It was about twelve when the room finally stopped spinning and Jess headed back to her room, Ericka's sunglasses shoved haphazardly onto the bridge of her nose. It would be stupid for anyone to expect there'd be classes today, or that's what Jess had said. Not until later, at least. It was not until a loud female voice screamed firmly out of nowhere and announced that classes would started in an hour, first class then work outs would continue normally, did my day suddenly drop from being hangover bad to be a true living nightmare.

A shower was briefly considered before I realized that required moving out of bed. That motion would eventually have to be done, but it would preferably be later than now. Much later than now.

And right as I drifted back into sleep, a bell rang, signaling five minutes until classes began. I heaved onto my feet, my head swimming and my stomach swishing uncomfortably. This would only be cured one way. A quick set of clothes on, I rushed down to the cafeteria and grabbed a half-full cup of coffee, chugging it immediately. The onlookers stared and I let them.

Tremaine had some sort of demonstration set up. It was a hybrid demon, weaknesses and strengths brought together into a single body. The parts were obviously stuffed but next to them, there was a name and type of a real demon. We had to write down the best way to defeat this demon, by attacking a certain body part. The exercise was supposed to test our memory of which demon did what and the biggest weakness in each demon.

On a normal day, I would have been over with this in a minute flat.

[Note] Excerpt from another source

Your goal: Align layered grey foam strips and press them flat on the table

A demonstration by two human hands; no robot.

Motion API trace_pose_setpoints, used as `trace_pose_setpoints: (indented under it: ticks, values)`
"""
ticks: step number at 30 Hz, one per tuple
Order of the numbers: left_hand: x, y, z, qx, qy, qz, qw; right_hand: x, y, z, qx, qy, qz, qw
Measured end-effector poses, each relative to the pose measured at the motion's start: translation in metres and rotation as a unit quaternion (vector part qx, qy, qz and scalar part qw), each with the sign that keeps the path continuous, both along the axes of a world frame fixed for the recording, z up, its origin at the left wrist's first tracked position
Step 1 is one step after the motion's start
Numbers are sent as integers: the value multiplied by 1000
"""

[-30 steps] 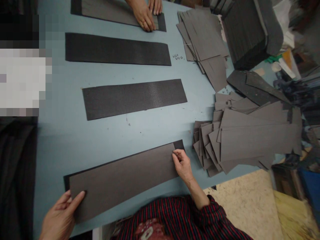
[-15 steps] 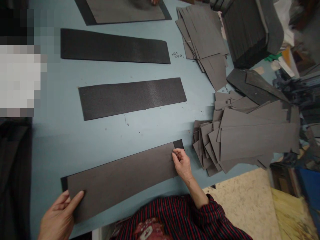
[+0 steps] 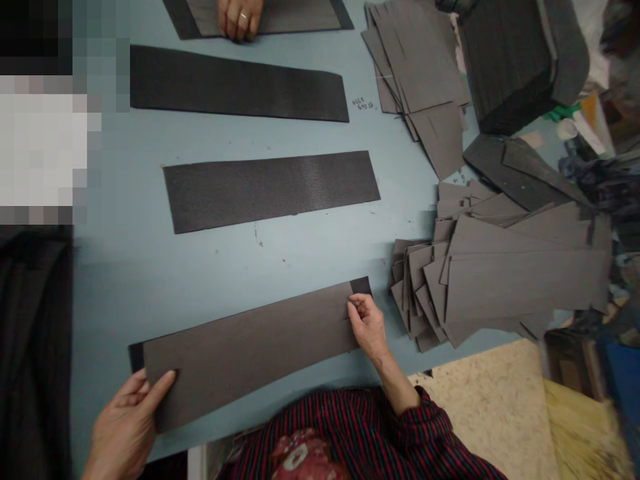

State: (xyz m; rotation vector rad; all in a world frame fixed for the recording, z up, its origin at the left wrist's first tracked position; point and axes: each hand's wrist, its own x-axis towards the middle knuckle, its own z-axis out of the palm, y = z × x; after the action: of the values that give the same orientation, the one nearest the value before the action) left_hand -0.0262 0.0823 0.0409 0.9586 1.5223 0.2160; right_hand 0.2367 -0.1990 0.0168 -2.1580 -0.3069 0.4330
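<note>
A long grey strip (image 3: 250,340) lies over a black strip (image 3: 361,286), whose ends show past it at both sides, near the table's front edge. My left hand (image 3: 133,407) grips the left end, thumb on top and fingers partly hidden at the edge. At the right end my right hand (image 3: 367,323) has its thumb and fingers pinched together on the grey strip, close to where the black shows. Beyond them, two separate black strips, a nearer one (image 3: 270,192) and a farther one (image 3: 240,85), rest flat.
Loose grey strips (image 3: 520,280) are heaped at the right, with another grey pile (image 3: 420,60) behind them. A stack of black pieces (image 3: 505,67) stands at the back right. Another person's hand (image 3: 241,17) rests on a grey-and-black panel (image 3: 295,19) across the blue table (image 3: 225,273).
The other person's hand has come into view over the far panel. The whole view has shifted slightly; both my hands keep their places on the grey strip.
</note>
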Motion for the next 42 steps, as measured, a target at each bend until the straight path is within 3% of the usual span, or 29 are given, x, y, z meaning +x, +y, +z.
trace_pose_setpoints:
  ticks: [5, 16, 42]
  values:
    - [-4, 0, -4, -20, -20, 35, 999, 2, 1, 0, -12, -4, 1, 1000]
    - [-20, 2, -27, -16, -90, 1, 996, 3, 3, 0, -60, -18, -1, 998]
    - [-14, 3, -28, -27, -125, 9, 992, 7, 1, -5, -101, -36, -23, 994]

Memorization has always been my strong suit, despite many attempts to forget large chunks of life. But the booze and the nervousness that arose from the pit of my stomach every time I thought of the coming night, combined with tiny spaces and numbers, it was making me a little sick. Or really sick.

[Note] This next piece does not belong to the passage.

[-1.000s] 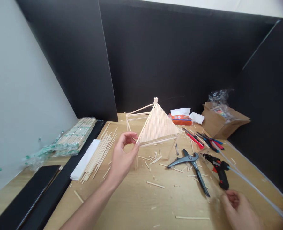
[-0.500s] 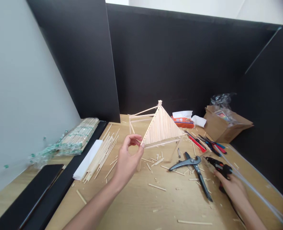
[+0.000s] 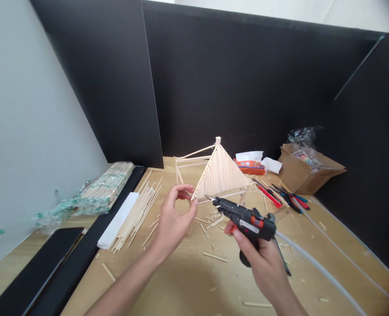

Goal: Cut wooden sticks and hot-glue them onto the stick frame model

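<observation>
A small house-like model of thin wooden sticks (image 3: 220, 173) stands at the middle of the table, its near roof slope covered with sticks laid side by side. My left hand (image 3: 177, 213) pinches the lower left corner of that slope between thumb and fingers; whether a separate stick piece is in the pinch I cannot tell. My right hand (image 3: 260, 250) is wrapped round the handle of a black hot glue gun (image 3: 247, 219). The gun's nozzle points left, close to the roof's lower edge and a little right of my left fingertips. A glue stick trails from its back.
Loose wooden sticks (image 3: 138, 215) lie on white paper (image 3: 117, 224) at left, beside a bagged stick bundle (image 3: 107, 186). Cut bits litter the table. At right are a red cutter (image 3: 268, 195), pliers (image 3: 291, 199) and a cardboard box (image 3: 308, 173). Black panels (image 3: 263, 87) stand behind.
My right hand has lifted the glue gun from the right side of the table and brought it left to the roof's lower edge. My left hand keeps its pinch there.
</observation>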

I sat in one of the front row chairs with my head hanging between my knees. Everyone else was standing around the display table, though there was a far less amount of "chipper" in the air.

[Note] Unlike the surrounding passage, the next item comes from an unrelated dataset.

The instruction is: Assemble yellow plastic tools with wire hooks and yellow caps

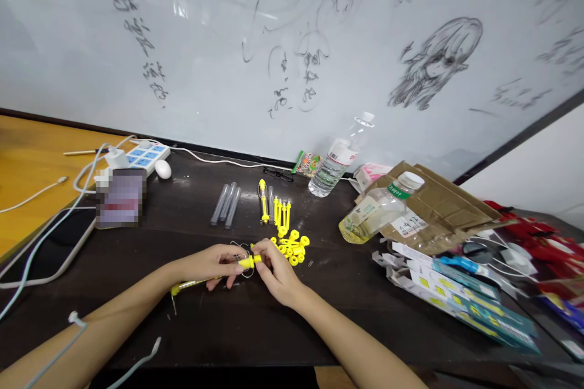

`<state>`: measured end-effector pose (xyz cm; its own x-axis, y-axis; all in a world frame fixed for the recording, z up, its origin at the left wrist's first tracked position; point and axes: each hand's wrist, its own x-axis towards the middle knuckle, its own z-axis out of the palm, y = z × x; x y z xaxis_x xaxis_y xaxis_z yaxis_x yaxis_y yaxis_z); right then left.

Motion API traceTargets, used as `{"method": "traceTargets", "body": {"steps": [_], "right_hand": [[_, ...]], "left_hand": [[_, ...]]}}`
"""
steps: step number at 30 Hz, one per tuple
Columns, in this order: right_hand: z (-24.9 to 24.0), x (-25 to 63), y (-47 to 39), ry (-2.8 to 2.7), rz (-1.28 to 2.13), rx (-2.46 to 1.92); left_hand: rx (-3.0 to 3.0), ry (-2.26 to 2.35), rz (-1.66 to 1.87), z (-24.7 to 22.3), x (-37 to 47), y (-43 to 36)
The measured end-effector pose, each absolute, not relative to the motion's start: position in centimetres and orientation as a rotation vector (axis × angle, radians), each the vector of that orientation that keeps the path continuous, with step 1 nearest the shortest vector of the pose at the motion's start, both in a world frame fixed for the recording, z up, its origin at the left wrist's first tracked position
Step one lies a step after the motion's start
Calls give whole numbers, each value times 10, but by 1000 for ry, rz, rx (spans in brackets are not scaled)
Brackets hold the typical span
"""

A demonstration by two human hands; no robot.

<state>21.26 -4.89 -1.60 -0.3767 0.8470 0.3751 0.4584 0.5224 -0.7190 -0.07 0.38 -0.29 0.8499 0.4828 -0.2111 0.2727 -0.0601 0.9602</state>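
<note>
Left hand (pixel 214 262): bare, its thumb and fingers are pinching one end of a short yellow plastic piece (pixel 247 262), smooth and roughly cylindrical, with a wider collar. Right hand (pixel 276 270): bare, its thumb and fingertips are closing on the opposite end. The piece is sitting between the two hands, above the near middle of the dark, wood-grained tabletop (pixel 255 328).

Slender yellow-ended rod (pixel 187 285): it is running out slantwise from beneath the left hand; whether it is joining the yellow piece, one cannot tell, as the fingers are covering that stretch. Thin wire (pixel 237 244): bent, it is curving beside the fingertips.

Loose yellow parts (pixel 293 249): glossy rings and stubby caps, they are lying heaped just beyond the right hand. Slim yellow stems (pixel 280 214): narrow, pale-tipped, they are lying side by side behind the heap. Yellow-capped unit (pixel 264 202): long, with bulbous ends, it is lying to their left. Clear tubes (pixel 227 202): three, straight and see-through, they are lying nearly parallel farther left.

Water bottle (pixel 331 170): clear, ribbed plastic, it is standing near the whiteboard (pixel 205 73). Second bottle (pixel 365 225): white-capped, holding yellowish liquid, it is standing before creased brown cardboard (pixel 442 213). Printed carton (pixel 460 298): teal and white, torn-edged, it is lying at the right.
</note>
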Motion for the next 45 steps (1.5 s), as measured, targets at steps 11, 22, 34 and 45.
{"method": "traceTargets", "body": {"steps": [11,22,34,45], "right_hand": [[-17,210,-48,-2016,634,-1116],[-14,213,-49,-2051,617,-1035],[-20,210,-46,-2005,637,-1141],[-14,211,-49,-2038,623,-1119]], "left_hand": [[1655,609,191,-4,-1,4],[1644,606,192,-4,0,4],[1655,615,195,-3,0,4],[1654,607,191,-4,0,5]]}}
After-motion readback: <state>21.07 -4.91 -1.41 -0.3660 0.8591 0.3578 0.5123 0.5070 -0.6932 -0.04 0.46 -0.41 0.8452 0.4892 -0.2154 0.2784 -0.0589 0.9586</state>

All I could think about was Buffy's reaction after I slayed those vampires. She seemed impressed, maybe even proud. I really had done them in good. But what if there had been more? There had been that moment where one had grabbed me while the other beat me senseless. What if they just decided to kill me? There was nothing I could have done. That's it. I would have been dead. End of story. End of life.

Tremaine sat down next to me just as another wave of nausea swept my stomach into a riot. Oh, crap.

"How are you feeling?"

Ok, this is me. Thrown by the suddenly non-creepy Tremaine.

"Um, fine, I guess."

"It's simply moronic to have a day of lessons after the Christmas Eve." He said seriously. "Merry Christmas, by the way."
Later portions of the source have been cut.